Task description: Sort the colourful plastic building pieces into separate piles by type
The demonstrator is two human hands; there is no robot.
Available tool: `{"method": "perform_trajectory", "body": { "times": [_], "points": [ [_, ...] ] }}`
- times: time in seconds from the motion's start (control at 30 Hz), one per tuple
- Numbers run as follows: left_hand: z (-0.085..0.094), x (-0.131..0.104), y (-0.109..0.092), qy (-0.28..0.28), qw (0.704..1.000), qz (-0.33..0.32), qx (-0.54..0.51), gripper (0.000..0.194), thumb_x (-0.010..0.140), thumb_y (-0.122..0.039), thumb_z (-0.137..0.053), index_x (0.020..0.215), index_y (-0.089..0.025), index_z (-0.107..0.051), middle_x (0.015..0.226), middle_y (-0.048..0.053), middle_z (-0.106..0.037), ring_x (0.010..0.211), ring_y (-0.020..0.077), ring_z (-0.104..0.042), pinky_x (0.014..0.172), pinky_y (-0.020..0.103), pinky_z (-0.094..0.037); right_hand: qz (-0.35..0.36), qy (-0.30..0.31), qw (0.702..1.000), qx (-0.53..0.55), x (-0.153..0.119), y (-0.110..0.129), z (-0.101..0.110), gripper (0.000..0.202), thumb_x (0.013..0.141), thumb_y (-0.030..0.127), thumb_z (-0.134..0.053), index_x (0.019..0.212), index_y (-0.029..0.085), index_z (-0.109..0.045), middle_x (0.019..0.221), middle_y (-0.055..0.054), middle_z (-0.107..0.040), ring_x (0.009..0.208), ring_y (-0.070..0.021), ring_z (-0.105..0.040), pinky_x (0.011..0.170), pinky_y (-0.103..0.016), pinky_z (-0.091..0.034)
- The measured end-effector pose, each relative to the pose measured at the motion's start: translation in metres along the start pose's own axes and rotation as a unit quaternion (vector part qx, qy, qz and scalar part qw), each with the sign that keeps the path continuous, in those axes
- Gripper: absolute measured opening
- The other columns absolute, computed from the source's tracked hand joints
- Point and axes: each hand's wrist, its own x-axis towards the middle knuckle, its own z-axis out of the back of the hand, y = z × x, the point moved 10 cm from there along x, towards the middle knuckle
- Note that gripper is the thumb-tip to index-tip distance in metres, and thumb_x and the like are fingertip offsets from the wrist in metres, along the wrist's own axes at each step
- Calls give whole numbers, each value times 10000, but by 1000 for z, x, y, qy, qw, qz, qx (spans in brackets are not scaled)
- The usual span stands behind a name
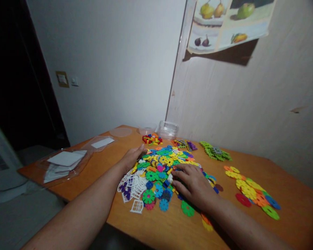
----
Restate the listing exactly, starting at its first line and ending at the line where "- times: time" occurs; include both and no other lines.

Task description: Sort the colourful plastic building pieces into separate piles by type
The demonstrator is two human hands; there is no robot.
Available tool: `{"method": "perform_trajectory", "body": { "times": [_], "points": [ [_, ...] ] }}`
- times: time in seconds from the motion's start (control at 30 Hz), one per tuple

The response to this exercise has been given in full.